Par ailleurs, l’ART poursuivra ses contrôles visant à :
- la publication des données de transport collectif et des mobilités partagées encore absentes du Point d’accès national ;
- la transmission de la déclaration de conformité de chaque détenteur de données présents sur le Point d’accès national ; et
- la mise en qualité et au format réglementaire des données mises à disposition.
La 3e édition des « Rencontres des données de mobilité » présidées par Sophie Auconie, vice-présidente de l’ART, se tiendra en juin 2026. Elle réunira les parties prenantes du secteur des données de mobilité afin de rappeler le cadre juridique des données de mobilité, présenter les priorités de l’ART, et partager les retours d’expérience des acteurs du secteur.
Ainsi, l’ART entend œuvrer à une mobilité plus fluide, plus transparente et plus durable pour tous les voyageurs.
Consulter :
- Le rapport « Publication et utilisation des données de mobilité » – février 2026
- « Publication and use of mobility data in France » – 4th report
- Datavisualisation
[1] www.transport.data.gouv.fr
Contact presse : Karine Léopold, cheffe du service de la communication : karine.leopold@autorite-transports.fr
À propos de l’Autorité de régulation des transports
Depuis 2010, le secteur ferroviaire français est doté d’une autorité indépendante qui accompagne son ouverture progressive à la concurrence : l’Autorité de régulation des activités ferroviaires (Araf).

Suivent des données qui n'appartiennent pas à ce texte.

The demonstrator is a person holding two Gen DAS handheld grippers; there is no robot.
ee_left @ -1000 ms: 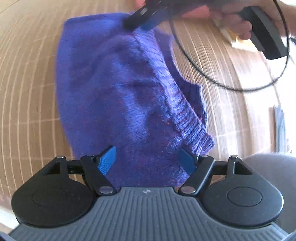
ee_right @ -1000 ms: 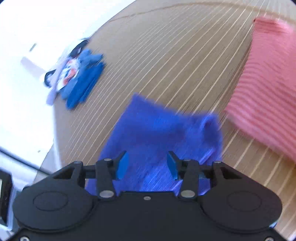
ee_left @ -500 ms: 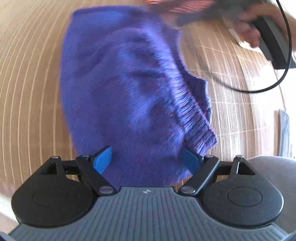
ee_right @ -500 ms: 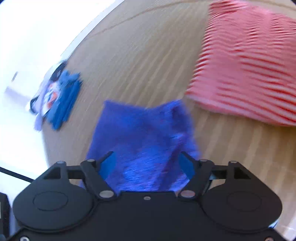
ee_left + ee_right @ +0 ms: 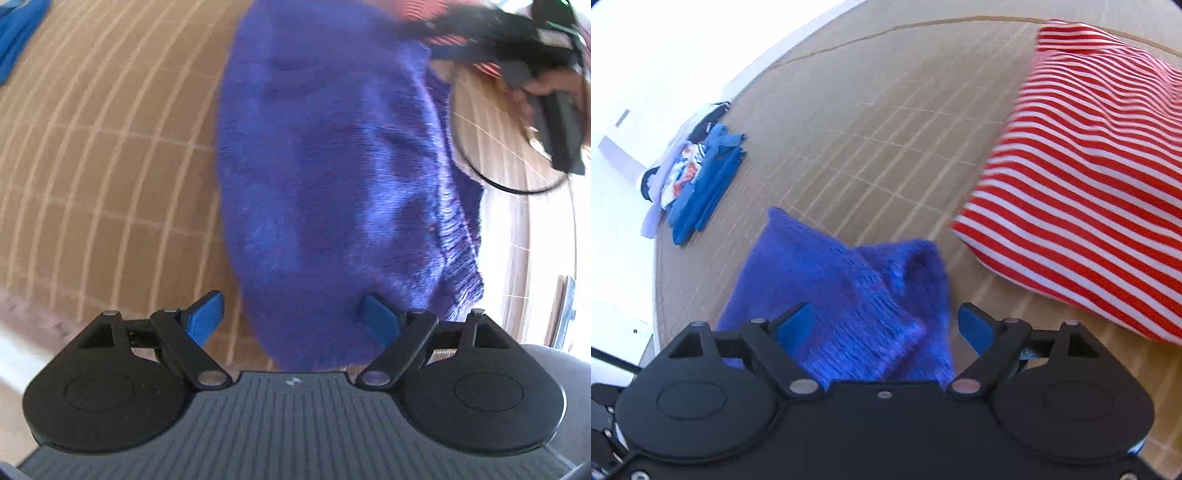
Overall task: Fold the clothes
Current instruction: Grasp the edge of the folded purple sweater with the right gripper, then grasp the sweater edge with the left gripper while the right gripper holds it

La loi n° 2015-990 du 6 août 2015 pour la croissance, l’activité et l’égalité des chances économiques a élargi les compétences du régulateur aux activités routières – transport par autocar et autoroutes. Le 15 octobre 2015, l’Araf est ainsi devenue l’Autorité de régulation des activités ferroviaires et routières (Arafer), avec la mission de contribuer au bon fonctionnement du service public et des activités concurrentielles, au bénéfice des clients des transports ferroviaire et routier.
Compétente pour la régulation des redevances aéroportuaires depuis le 1er octobre 2019, l’Arafer est devenue l’Autorité de régulation des transports (ART) à cette date. Enfin, la loi n° 2019-1428 du 24 décembre 2019 d’orientation des mobilités a étendu les compétences et missions de l’ART à l’ouverture des données de mobilité et de billettique, ainsi qu’à la régulation des activités de gestionnaire d’infrastructure et des activités de sûreté exercées par la RATP en Île-de-France.
Ses avis et décisions sont adoptés par un collège composé de cinq membres indépendants choisis pour leurs compétences économiques, juridiques ou techniques dans le domaine des services numériques ou du transport, ou pour leur expertise des sujets de concurrence. Il est présidé depuis le 29 décembre 2023 par Thierry Guimbaud.